The transformation process itself is also remarkably similar. Coastal Ecuador lived through a cholera epidemic three years ago, and water quality is an increasingly severe problem in many estuaries, since sewage treatment is nonexistent or nearly so. It is easy to forget that cholera epidemics in Providence and the stench of polluted waters led this state to build the first municipal sewage treatment plant, in 1901.

Estuarine fisheries are collapsing throughout the tropics. Fish were once so abundant in Narragansett Bay that it could -- for a brief period -- support hundreds of floating traps. The first big collapse here came in the late 1860s, and overfishing offshore is dramatically evident today. We have seen a farmed oyster industry that once provided hundreds of jobs boom and then bust -- a pattern being repeated with shrimp farming in many tropical nations. The differences are in whether such changes are taking place today or 50 or 100 years ago, and the speed with which they happen.

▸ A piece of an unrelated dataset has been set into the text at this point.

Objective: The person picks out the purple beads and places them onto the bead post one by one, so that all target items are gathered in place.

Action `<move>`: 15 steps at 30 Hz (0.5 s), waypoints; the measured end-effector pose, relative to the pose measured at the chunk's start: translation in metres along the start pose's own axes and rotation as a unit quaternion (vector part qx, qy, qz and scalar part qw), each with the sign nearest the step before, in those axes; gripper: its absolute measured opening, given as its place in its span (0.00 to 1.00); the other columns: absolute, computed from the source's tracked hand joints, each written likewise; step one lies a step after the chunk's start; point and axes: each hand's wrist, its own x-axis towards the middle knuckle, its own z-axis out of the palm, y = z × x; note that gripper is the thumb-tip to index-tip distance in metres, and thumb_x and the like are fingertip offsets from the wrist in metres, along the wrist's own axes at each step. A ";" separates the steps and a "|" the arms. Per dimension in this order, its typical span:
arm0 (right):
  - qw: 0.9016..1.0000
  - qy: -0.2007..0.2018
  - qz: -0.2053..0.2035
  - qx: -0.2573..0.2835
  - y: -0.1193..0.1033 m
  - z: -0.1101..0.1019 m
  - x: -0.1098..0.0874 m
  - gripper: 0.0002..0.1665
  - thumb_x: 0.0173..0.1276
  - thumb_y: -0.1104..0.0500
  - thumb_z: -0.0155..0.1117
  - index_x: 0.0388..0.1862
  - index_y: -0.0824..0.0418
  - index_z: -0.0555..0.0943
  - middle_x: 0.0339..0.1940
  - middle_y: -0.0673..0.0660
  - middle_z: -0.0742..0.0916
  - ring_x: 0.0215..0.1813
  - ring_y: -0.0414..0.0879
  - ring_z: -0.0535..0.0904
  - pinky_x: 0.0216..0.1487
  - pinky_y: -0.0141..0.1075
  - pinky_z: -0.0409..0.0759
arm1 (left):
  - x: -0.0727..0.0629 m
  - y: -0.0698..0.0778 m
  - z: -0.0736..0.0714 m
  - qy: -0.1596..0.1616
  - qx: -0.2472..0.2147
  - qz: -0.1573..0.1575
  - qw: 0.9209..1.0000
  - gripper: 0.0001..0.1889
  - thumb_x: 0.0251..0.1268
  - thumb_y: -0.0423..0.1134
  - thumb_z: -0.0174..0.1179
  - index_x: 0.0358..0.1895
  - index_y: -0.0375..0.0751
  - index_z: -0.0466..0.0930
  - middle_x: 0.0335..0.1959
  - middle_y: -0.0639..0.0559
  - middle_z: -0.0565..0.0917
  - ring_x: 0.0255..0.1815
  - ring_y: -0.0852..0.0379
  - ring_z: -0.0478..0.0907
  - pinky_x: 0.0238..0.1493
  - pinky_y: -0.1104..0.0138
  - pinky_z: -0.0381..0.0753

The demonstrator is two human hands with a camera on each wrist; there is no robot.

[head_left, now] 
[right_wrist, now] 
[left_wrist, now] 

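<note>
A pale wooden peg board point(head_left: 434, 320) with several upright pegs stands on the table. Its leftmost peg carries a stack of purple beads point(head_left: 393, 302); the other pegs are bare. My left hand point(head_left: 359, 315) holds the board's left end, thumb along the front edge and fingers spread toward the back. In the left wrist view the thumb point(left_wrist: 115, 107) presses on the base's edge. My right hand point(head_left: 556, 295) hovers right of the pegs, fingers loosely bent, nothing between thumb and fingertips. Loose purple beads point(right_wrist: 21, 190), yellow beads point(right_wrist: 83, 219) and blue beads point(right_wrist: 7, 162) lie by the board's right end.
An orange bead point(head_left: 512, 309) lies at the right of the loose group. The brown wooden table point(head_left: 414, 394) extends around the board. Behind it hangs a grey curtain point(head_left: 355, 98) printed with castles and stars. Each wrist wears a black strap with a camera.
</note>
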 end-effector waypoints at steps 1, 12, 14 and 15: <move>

In this country, our local world feels fairly stable, and compared with most of the planet's people we are extraordinarily wealthy. These differences should not make us feel guilty or defensive, but require careful consideration and sustained action. The quality and health of our primary habitat will affect us all, socially, economically and politically, at both the local and the worldwide scale. Increasingly, we are one big global society.

We have learned that good coastal management requires the best insight science can offer us. It also requires the best political process and a strong concern for the ethics that lie at the center of the decisions we make on who gets to enjoy a beach, who gets to catch and who gets to eat a fish, how a decision is made to build a factory or a hotel, and how conflicts between traditional fishermen and new users of the coast are resolved. To believe that the free market alone will produce the best result is naive. Our own American experience teaches us that the process of striking a sustainable and equitable balance is difficult and requires constant adjustment.

We have much to share, and much more to learn. Central to effective management of our coastal habitat is an ethic of community stewardship and a long-term perspective on the implications of the decisions we make. That stewardship ethic is alive and well here and in societies around the world. We must learn how to harness it and give it practical expression. The outpouring of anger over the recent North Cape oil spill is an example of a growing public awareness that events that affect the well-being of the ecosystems of which we are a part are of critical importance to our own well-being today and tomorrow.

Stephen B. Olsen is the director of the URI Coastal Resources Center at the Graduate School of Oceanography. He is also co-chairman of the United Nations Joint Group of Experts on the Scientific Aspects of Marine Environmental Protection.